Could every line of the data be copied out once more, exactly?

· · ·

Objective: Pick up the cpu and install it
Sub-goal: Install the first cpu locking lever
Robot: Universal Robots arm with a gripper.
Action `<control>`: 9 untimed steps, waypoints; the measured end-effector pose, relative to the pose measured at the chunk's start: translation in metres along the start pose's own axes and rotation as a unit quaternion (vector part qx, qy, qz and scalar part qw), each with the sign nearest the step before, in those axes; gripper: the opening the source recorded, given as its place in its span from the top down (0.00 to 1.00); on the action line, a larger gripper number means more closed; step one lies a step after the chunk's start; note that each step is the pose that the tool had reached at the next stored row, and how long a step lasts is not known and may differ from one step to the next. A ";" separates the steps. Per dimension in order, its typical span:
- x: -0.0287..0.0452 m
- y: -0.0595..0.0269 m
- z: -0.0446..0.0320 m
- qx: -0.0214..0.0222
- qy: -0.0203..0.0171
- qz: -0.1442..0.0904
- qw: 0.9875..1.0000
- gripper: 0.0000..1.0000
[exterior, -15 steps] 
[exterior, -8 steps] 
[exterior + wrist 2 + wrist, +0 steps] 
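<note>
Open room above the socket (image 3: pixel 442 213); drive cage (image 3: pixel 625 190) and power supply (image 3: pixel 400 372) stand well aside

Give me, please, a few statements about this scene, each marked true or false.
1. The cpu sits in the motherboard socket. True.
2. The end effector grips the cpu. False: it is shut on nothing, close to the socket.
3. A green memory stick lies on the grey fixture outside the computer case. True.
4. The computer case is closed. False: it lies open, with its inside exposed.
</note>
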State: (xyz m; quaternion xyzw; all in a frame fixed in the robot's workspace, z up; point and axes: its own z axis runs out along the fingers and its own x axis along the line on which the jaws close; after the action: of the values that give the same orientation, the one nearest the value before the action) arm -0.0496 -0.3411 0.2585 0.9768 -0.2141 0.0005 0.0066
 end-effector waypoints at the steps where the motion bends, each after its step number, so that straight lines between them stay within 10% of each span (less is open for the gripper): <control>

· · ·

▸ RESULT OF THIS TASK
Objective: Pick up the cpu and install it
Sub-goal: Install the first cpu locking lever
Robot: Universal Robots arm with a gripper.
Action `<control>`: 9 untimed steps, waypoints; the measured end-effector pose, relative to the pose measured at the chunk's start: translation in metres along the start pose's own axes and rotation as a unit quaternion (vector part qx, qy, qz and scalar part qw), each with the sign nearest the step before, in those axes; gripper: the opening the source recorded, given as its place in its span from the top down (0.00 to 1.00); on the action line, a larger gripper number means more closed; step one lies a step after the chunk's start; note that each step is the pose that the tool had reached at the next stored row, and how long a step lasts is not known and may differ from one step to the next. A ";" separates the steps. Per dimension in order, its typical span:
- x: -0.0287..0.0452 m
- y: -0.0595..0.0269 m
- z: -0.0446..0.0320 m
- qx: -0.0214..0.0222
- qy: -0.0203..0.0171
- qz: -0.1442..0.0904
- qw: 0.9875..1.0000
- gripper: 0.0000..1.0000
[exterior, -15 steps] 
[exterior, -8 steps] 
[exterior + wrist 2 + wrist, +0 steps] 
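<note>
Open room above the socket (image 3: pixel 442 213); drive cage (image 3: pixel 625 190) and power supply (image 3: pixel 400 372) stand well aside

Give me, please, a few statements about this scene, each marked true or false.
1. The cpu sits in the motherboard socket. True.
2. The end effector grips the cpu. False: it is shut on nothing, close to the socket.
3. A green memory stick lies on the grey fixture outside the computer case. True.
4. The computer case is closed. False: it lies open, with its inside exposed.
</note>
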State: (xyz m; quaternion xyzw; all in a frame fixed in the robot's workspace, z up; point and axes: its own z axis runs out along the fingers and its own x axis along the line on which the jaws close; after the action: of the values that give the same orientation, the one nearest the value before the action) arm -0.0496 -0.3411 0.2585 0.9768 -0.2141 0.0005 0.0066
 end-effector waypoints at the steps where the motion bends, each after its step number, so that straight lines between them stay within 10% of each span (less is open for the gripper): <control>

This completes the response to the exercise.